TensorFlow学习—Google实战（chapter08RNN）

1.一个最简单的RNN架构：

# RNN前向传播

# rnn 每一层都有输出，每一次还有一个输出状态
# rnn每一层需要两组权重值和偏置项，一组用于该层输出，一组用于该层状态输出

import numpy as np

# 1. 定义RNN的参数
X = [1,2]
state = [0.0, 0.0]
w_cell_state = np.asarray([[0.1, 0.2], [0.3, 0.4]])
w_cell_input = np.asarray([0.5, 0.6])
b_cell = np.asarray([0.1, -0.1])
w_output = np.asarray([[1.0], [2.0]])
b_output = 0.1

# 2. 执行前向传播过程
for i in range(len(X)):
    before_activation = np.dot(state, w_cell_state) + X[i] * w_cell_input + b_cell
    state = np.tanh(before_activation)
    final_output = np.dot(state, w_output) + b_output
    print("before activation: ", before_activation)
    print("state: ", state)
    print("output: ", final_output)

结果：

before activation:  [0.6 0.5]
state:  [0.53704957 0.46211716]
output:  [1.56128388]
before activation:  [1.2923401  1.39225678]
state:  [0.85973818 0.88366641]
output:  [2.72707101]

2.ptb数据集介绍

# 2222 PTB数据集介绍
import tensorflow as tf
import reader
# 1. 读取数据并打印长度及前100位数据，需要PTB_data
DATA_PATH = "../../datasets/PTB_data"
train_data, valid_data, test_data, _ = reader.ptb_raw_data(DATA_PATH)
print(len(train_data))
print(train_data[:100])

# 2. 将训练数据组织成batch大小为4、截断长度为5的数据组。并使用队列读取前3个batch
# ptb_producer返回的为一个二维的tuple数据。
result = reader.ptb_producer(train_data, 4, 5)

# 通过队列依次读取batch。
with tf.Session() as sess:
    coord = tf.train.Coordinator()
    threads = tf.train.start_queue_runners(sess=sess, coord=coord)
    for i in range(3):
        x, y = sess.run(result)
        print("X%d: "%i, x)
        print("Y%d: "%i, y)
    coord.request_stop()
    coord.join(threads)
'''

在此提及关于reader.py

#111
"""Utilities for parsing PTB text files."""
from __future__ import absolute_import   ###针对__future__模块指的是：把下一个新版本的特性导入到当前版本，于是我们就可以在当前版本中测试一些新版本的特性
from __future__ import division         #从python3中导入除法，即里面的除法均是精确除法
from __future__ import print_function

import collections
import os

import tensorflow as tf


def _read_words(filename):
  with tf.gfile.GFile(filename, "r") as f:
    return f.read().decode("utf-8").replace("\n", "<eos>").split()

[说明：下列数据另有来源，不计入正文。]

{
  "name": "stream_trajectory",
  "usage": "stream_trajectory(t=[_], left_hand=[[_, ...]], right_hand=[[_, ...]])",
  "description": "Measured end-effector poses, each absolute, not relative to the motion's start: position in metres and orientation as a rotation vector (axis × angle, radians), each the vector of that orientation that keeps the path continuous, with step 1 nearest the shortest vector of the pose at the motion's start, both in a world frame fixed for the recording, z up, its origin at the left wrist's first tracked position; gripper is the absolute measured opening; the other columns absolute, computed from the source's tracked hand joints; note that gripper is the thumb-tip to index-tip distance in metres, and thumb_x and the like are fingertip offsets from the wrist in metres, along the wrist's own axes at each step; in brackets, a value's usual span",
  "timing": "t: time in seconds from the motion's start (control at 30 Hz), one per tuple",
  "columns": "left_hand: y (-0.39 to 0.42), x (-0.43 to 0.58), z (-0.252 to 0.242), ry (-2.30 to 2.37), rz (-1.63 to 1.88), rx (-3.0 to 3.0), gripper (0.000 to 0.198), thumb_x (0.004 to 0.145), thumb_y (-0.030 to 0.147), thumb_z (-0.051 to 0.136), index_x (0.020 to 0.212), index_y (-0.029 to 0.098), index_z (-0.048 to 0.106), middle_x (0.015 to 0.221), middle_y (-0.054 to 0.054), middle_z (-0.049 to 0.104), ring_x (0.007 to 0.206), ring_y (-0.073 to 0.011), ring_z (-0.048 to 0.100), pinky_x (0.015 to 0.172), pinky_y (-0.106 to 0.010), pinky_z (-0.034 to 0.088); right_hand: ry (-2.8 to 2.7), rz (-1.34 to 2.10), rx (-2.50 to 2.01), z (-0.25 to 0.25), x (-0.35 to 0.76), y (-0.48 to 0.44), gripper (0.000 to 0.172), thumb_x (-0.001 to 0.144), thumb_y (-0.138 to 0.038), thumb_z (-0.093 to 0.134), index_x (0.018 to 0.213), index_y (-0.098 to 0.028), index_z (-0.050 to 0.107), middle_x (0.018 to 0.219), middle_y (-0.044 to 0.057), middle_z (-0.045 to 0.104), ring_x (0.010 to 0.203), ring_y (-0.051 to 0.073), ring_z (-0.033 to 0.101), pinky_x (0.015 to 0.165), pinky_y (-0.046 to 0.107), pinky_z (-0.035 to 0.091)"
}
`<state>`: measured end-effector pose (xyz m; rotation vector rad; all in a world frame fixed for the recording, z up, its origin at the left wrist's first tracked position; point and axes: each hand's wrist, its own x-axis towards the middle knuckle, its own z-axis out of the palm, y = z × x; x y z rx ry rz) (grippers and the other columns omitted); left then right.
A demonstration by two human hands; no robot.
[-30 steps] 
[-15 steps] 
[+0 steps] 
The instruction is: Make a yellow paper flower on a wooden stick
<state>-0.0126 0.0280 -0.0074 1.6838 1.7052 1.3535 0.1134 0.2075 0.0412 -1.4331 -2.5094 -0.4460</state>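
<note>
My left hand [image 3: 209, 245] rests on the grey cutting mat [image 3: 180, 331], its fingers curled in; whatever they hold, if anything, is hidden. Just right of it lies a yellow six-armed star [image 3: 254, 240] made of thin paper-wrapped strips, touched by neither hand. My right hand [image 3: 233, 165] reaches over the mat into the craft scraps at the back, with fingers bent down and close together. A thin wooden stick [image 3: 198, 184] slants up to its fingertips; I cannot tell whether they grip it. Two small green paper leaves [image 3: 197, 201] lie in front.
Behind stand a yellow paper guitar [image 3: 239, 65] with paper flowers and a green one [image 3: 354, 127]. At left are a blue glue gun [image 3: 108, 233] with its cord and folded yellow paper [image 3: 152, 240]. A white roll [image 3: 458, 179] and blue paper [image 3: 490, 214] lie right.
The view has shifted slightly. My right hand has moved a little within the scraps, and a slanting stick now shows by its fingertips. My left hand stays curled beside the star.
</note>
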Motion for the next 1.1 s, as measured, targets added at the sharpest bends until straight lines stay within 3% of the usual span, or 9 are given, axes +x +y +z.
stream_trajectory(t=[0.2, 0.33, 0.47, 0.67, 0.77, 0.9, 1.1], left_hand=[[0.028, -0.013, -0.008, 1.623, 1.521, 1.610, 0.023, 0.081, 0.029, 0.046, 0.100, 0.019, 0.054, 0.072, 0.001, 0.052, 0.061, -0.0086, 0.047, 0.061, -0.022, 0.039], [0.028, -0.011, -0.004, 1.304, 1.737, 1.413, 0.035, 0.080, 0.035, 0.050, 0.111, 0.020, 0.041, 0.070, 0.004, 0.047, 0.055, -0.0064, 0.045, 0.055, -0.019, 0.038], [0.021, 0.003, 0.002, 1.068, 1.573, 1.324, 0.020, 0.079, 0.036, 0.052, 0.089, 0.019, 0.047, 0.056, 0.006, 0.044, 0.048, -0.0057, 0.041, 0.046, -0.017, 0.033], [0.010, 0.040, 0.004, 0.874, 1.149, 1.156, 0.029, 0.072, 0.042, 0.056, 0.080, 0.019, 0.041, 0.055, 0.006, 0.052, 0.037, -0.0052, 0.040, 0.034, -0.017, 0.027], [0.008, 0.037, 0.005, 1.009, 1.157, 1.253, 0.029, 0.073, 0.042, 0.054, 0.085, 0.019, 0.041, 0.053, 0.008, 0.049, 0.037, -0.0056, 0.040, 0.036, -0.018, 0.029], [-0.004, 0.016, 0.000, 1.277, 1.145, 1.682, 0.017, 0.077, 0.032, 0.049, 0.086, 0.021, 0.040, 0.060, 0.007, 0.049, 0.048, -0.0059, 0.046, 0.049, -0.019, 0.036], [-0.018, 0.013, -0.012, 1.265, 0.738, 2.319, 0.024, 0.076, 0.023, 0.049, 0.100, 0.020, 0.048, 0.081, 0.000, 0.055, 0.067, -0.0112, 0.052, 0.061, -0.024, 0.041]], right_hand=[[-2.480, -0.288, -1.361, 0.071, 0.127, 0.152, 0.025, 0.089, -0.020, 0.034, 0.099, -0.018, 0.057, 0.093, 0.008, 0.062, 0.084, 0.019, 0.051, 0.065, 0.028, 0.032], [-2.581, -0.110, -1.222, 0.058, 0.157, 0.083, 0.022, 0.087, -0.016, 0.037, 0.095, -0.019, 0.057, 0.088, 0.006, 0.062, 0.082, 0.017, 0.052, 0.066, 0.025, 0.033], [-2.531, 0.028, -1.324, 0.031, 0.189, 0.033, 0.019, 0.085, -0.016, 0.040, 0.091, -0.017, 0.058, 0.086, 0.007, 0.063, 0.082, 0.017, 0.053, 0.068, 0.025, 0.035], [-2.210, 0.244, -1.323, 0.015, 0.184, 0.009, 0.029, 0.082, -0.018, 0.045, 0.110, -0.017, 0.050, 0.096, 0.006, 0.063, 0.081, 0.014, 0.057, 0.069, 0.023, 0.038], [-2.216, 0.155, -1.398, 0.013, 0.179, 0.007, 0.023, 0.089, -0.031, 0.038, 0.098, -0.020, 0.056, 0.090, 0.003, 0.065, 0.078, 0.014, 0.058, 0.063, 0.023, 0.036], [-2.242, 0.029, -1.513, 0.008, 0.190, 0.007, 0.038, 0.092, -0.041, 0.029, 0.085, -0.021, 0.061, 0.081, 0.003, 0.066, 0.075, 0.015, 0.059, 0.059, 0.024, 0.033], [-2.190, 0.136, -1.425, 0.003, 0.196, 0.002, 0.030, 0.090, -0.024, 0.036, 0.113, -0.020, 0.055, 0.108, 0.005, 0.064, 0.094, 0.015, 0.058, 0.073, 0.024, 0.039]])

def _build_vocab(filename):
  data = _read_words(filename)

  counter = collections.Counter(data)
  count_pairs = sorted(counter.items(), key=lambda x: (-x[1], x[0]))

  words, _ = list(zip(*count_pairs))
  word_to_id = dict(zip(words, range(len(words))))

  return word_to_id


def _file_to_word_ids(filename, word_to_id):
  data = _read_words(filename)
  return [word_to_id[word] for word in data if word in word_to_id]


def ptb_raw_data(data_path=None):  ###tensorflow中提供ptb_raw_data函数用于读取PTB的原始数据，并将原始数据中的单词转换为单词ID.
###采用如下方式调用：from  tensorflow.models.rnn.ptb import reader  
"""Load PTB raw data from data directory "data_path".

  Reads PTB text files, converts strings to integer ids,
  and performs mini-batching of the inputs.

  The PTB dataset comes from Tomas Mikolov's webpage:

  http://www.fit.vutbr.cz/~imikolov/rnnlm/simple-examples.tgz

  Args:
    data_path: string path to the directory where simple-examples.tgz has
      been extracted.

  Returns:
    tuple (train_data, valid_data, test_data, vocabulary)
    where each of the data objects can be passed to PTBIterator.
  """

  train_path = os.path.join(data_path, "ptb.train.txt")
  valid_path = os.path.join(data_path, "ptb.valid.txt")
  test_path = os.path.join(data_path, "ptb.test.txt")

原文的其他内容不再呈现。